BREAKING: Vatican-China Deal Recognizes Communist Appointed Bishops…
I would make a cartoon showing the pope kneeling and offering the keys of the kingdom of heaven and saying, ‘Now, please recognize me as pope,’
http://archive.today/2018.09.14-131013/https://www.wsj.com/articles/china-and-vatican-to-sign-landmark-deal-over-bishops-1536929831
China and the Vatican are set to sign a landmark agreement later this month ending a long struggle between Beijing’s Communist rulers and the pope over who chooses the leaders of Catholicism in the world’s most populous country, according to two people familiar with the matter. Reactions to the deal, which gives both sides a say in appointing the church’s bishops in China, are likely to be sharply divided, with some hailing a diplomatic coup by the Vatican that draws China closer to the West and others warning of an important defeat for the principle of religious freedom. The controversial deal would include the first official recognition by Beijing that the pope is the head of the Catholic Church in China. In return, Pope Francis would formally recognize seven excommunicated Chinese bishops who were appointed by the Communist government without Vatican approval.
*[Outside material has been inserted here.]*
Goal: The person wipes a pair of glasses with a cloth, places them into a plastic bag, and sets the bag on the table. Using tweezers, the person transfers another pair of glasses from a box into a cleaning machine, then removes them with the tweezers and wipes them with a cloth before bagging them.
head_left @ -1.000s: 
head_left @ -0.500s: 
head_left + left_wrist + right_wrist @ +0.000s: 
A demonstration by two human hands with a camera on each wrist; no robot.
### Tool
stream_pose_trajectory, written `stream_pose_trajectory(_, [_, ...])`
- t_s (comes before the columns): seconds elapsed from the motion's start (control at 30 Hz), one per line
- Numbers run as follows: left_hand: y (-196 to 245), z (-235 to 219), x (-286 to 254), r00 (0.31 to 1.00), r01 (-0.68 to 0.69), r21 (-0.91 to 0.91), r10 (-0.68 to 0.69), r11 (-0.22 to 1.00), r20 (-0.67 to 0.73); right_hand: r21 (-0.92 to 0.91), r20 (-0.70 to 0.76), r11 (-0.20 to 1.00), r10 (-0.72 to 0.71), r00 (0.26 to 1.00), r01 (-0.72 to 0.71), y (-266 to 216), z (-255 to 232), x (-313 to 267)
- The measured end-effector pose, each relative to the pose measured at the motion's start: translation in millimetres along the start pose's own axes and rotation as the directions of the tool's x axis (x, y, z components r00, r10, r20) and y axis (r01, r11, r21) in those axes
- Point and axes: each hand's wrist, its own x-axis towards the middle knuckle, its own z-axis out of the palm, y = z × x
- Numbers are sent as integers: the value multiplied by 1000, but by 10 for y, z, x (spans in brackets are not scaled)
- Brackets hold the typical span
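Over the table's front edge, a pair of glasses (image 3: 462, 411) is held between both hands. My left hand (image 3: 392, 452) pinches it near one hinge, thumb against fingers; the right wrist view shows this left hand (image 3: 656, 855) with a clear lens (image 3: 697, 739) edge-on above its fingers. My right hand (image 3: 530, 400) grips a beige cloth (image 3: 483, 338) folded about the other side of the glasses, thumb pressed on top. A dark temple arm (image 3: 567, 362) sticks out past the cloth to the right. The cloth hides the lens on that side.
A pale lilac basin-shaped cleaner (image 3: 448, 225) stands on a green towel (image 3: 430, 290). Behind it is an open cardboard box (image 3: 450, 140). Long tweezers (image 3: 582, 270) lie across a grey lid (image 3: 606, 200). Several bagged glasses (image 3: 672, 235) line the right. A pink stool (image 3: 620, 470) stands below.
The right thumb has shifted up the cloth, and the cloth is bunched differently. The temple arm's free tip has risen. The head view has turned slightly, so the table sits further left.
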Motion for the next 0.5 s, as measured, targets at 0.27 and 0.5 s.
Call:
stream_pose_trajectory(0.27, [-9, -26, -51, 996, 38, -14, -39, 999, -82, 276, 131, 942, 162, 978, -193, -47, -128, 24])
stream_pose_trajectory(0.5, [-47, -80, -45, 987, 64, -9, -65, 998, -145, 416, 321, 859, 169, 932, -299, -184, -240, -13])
“It is a baby step by China toward recognizing some of the framework of the Western world,” said Francesco Sisci, an Italian who teaches international relations at China Renmin University in Beijing. “It doesn’t go as far as recognizing what we in the West call religious freedom but it is a degree of religious autonomy.” Others, including some U.S. diplomats, are concerned the pope is conceding a strong influence over church leadership to an avowedly atheist authoritarian regime. “This is a strange step backward on terrain over which the church has fought, not for centuries but millennia,” said Sandro Magister, a Vatican expert who writes for Italy’s L’Espresso magazine. “The church has managed to free itself from control of sovereigns and governments on ecclesiastical matters such as the naming of bishops, but now this achievement is clamorously contradicted by the agreement with China.”
China’s estimated 10 million Catholics are legally supposed to worship only in churches approved by the Chinese Patriotic Catholic Association, a state-controlled body not recognized by the Vatican. But many Catholics attend unregistered churches in so-called underground communities led by bishops loyal only to Rome. Beijing is eager for the publicity boost that mending ties with the Vatican would bring, even as the Communist Party prosecutes a systematic campaign to bring Catholicism and all other religions more firmly under its control. A new agreement would allow the pope to veto new nominees for bishops proposed by the Chinese government. Beijing’s major condition for signing has been that the pope recognize the seven Chinese bishops excommunicated by Rome over the years. Critics of the prospective deal have cast it as a capitulation by the Vatican. “I would make a cartoon showing the pope kneeling and offering the keys of the kingdom of heaven and saying, ‘Now, please recognize me as pope,’” Cardinal Joseph Zen, a former bishop of Hong Kong, told an interviewer in March. “The advisers of the pope are giving him advice to renounce his authority.”